Le document d'information cité par Reuters en mai indiquait que la GHF entretenait « des relations bancaires et financières sécurisées » avec JPMorgan et la banque Truist, basée en Caroline du Nord. Un représentant de Truist Bank a déclaré qu'il ne commentait pas ses relations avec ses clients.
Distribution
La GHF fait appel à des sociétés privées américaines de sécurité et de logistique pour acheminer l'aide à Gaza, où elle opère depuis mai selon un plan de distribution jugé « fondamentalement dangereux » par les Nations unies.
Ses opérations ont été entachées de violences et de chaos, notamment des fusillades meurtrières ayant fait de nombreux morts parmi les Palestiniens près de ses sites de distribution alimentaire, gardés par les forces israéliennes, selon Reuters.

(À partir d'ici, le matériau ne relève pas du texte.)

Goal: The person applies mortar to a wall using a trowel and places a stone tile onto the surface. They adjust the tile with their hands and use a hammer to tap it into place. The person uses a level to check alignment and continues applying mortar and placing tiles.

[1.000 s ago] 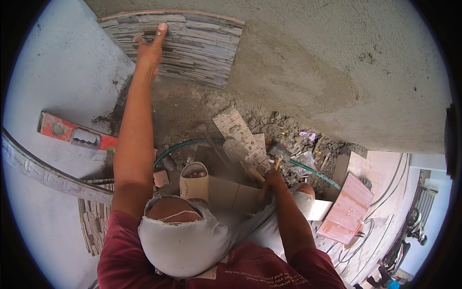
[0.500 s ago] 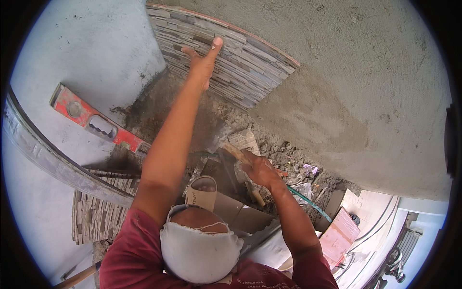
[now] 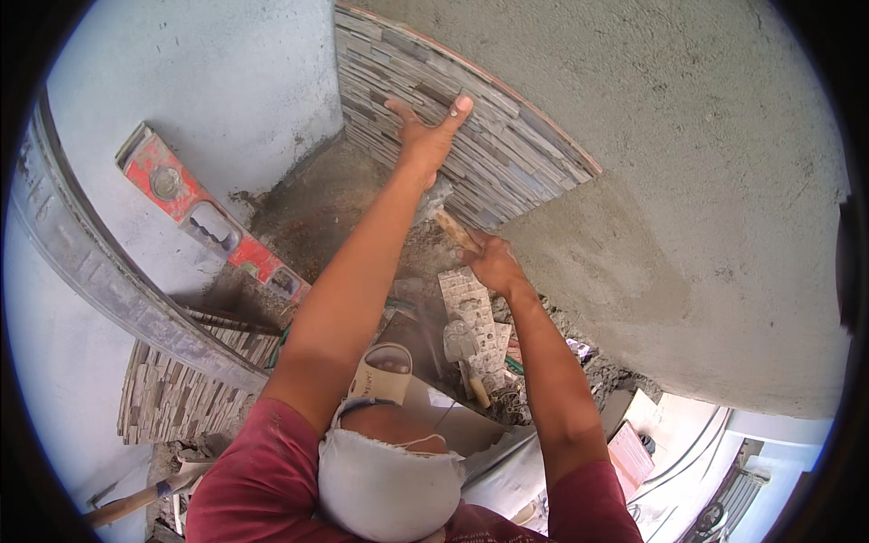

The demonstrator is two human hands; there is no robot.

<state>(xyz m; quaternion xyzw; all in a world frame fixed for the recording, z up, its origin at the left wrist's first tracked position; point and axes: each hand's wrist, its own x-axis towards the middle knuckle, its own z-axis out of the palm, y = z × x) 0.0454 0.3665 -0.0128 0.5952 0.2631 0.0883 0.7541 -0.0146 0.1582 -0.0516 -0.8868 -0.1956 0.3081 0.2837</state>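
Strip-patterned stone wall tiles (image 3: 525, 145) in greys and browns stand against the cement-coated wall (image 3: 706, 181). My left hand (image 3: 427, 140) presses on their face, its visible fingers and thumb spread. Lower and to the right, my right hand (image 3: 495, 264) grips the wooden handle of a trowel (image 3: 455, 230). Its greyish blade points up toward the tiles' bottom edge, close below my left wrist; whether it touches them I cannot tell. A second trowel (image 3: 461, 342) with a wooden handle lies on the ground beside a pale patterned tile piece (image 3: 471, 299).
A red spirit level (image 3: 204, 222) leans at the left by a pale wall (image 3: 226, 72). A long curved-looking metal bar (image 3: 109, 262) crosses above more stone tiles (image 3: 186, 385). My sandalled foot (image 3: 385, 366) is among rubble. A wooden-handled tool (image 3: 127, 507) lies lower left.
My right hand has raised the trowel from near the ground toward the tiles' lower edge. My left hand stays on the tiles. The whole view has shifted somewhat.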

L'ONU et d'autres organisations humanitaires ont refusé de collaborer avec la GHF, mettant en doute sa neutralité et critiquant ce nouveau modèle de distribution, jugé militarisé et susceptible de provoquer des déplacements de population. Jake Wood a démissionné avant le lancement officiel du 26 mai, affirmant qu'il ne pouvait pas renoncer « aux principes d'humanité, de neutralité, d'impartialité et d'indépendance ».
La GHF affirme avoir distribué de l'aide depuis ses sites sans incident et a assuré à Reuters qu'elle « adhère strictement » aux principes humanitaires.
« Le peuple palestinien de Gaza doit être nourri et la GHF est la seule organisation ayant démontré sa capacité à fournir une aide alimentaire », a déclaré un porte-parole.
Dissolution
Selon l'Autorité fédérale de surveillance des fondations (ESA) en Suisse, une fondation doit détenir un capital dans une banque suisse et au moins un membre de son conseil d'administration doit résider en Suisse.
Dans des documents datés de février, consultés par Reuters, la GHF indiquait que son entité suisse disposait d'une dotation initiale. Cependant, cette contribution n'a jamais été versée, selon un porte-parole de la fondation.
L'ESA a indiqué à Reuters que la GHF n'a jamais fourni d'informations sur un compte bancaire en Suisse ou sur un capital statutaire initial. L'ESA a engagé une procédure pour ordonner la dissolution de la branche suisse de la GHF, a rapporté Reuters le 2 juillet.